Texans had no choice but to retaliate. Economics and the lack of adequate transportation demanded that the Kansas connection be maintained at any cost.
The same stringy steer worth a paltry six dollars in Dallas brought an easy $20 up north. As for transit systems, the overland drive was the only viable alternative at the time. To repair the damage done during the war to the railroads would take years, and Gulf Coast ports could shoulder only a small share of the Longhorn load.
So, if it was a fight the sodbusters wanted, Texans were happy to oblige.
Joseph G. McCoy, a real go-getter from Illinois, came up with a solution. Touring the tiny towns that had sprung up along the Union Pacific far removed from the hysterical farmers, he selected the sleepy hamlet of Abilene as the new shipping point. After making the necessary arrangements, McCoy informed Texas ranchers that their annual trek no longer required running battles with rural guerrillas.
Confused historians and careless fiction writers have called every cow path from Lubbock to Longview the Chisholm Trail. Officially beginning at San Antonio, the bovine boulevard passed through Austin, Waco, Fort Worth and Decatur en route to the Red River and the Indian Territory.
From the very start, drovers recognized the wagon ruts in a 200-mile section of the northbound artery as old Jesse Chisholm’s and among themselves gave him the credit due. Not until the mid-1870’s, however, did the term “Chisholm Trail” ever appear in newspapers in Texas and Kansas.
Unpredictable spring rains and the equally unpredictable herds, which contained as many as 10,000 head, made the countless water crossings a test of skill and courage. Downpours transformed tranquil tributaries into raging torrents, and the stubborn Longhorn had a nasty habit of coming to a dead stop in midstream.

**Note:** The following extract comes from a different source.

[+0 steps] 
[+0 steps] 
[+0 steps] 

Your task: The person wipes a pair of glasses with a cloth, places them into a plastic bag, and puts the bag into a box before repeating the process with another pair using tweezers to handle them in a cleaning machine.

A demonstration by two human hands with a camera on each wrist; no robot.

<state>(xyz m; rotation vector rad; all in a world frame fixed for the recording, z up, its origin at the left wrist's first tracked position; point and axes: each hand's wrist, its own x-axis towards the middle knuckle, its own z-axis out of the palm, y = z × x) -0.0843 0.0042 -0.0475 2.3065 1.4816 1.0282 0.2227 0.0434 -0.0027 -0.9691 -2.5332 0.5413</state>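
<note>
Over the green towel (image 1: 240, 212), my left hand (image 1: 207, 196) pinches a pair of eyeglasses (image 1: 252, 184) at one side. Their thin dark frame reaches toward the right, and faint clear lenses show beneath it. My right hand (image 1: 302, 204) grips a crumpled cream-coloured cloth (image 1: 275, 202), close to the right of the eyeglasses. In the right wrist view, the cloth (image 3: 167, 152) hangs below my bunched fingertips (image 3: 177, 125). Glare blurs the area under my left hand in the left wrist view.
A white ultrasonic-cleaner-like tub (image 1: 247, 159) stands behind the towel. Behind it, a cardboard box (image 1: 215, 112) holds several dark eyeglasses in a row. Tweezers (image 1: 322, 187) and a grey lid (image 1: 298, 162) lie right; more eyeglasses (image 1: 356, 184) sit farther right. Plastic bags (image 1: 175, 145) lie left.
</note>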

When the cowboys hit Abilene after two tough months in the saddle, they were understandably rowdy, a mite mean and hostile toward any infringement of their inalienable right to let off a little steam. For the real-life Matt Dillons of the Kansas cow towns, law enforcement boiled down to riot control.
As for the Miss Kittys, rarely were they refined young ladies fresh out of finishing school who struggled to keep the free-spending Texans at arm’s length. To accommodate the flood of cattle-trail tourists, entrepreneurs provided no fewer than 11 saloons, dozens of dance halls and a bevy of hard-hearted prostitutes.
After five years of windfall profits at the expense of the cowpunchers, the suddenly respectable citizens of Abilene invited the Texans to take their business elsewhere. At Wichita, Ellsworth and Dodge City, the notorious “Gomorrah of the Plains,” less pretentious Kansans put out the welcome mat.
By 1873 Longhorns could be shipped by rail from Dallas, yet most owners stuck to the cheaper Chisholm. Though hard and hazardous, the herds arrived in better shape which meant more bucks for the beef.
Time was running out, though, for the independent cattle raiser, and the open range was effectively closed in 1884 by the barbed barrier. From the stockman’s point of view, the wicked wire he so violently opposed had done its evil work.
With Texans in the forefront, ranchers from several western states joined forces to lobby congress for a National Trail to run along the Colorado River. In Washington the unpopular proposal was tabled indefinitely, and subsequent appeals fell on deaf ears.
And that turned out to be that. In an age before daylight savings, there was simply no way to turn back the clock.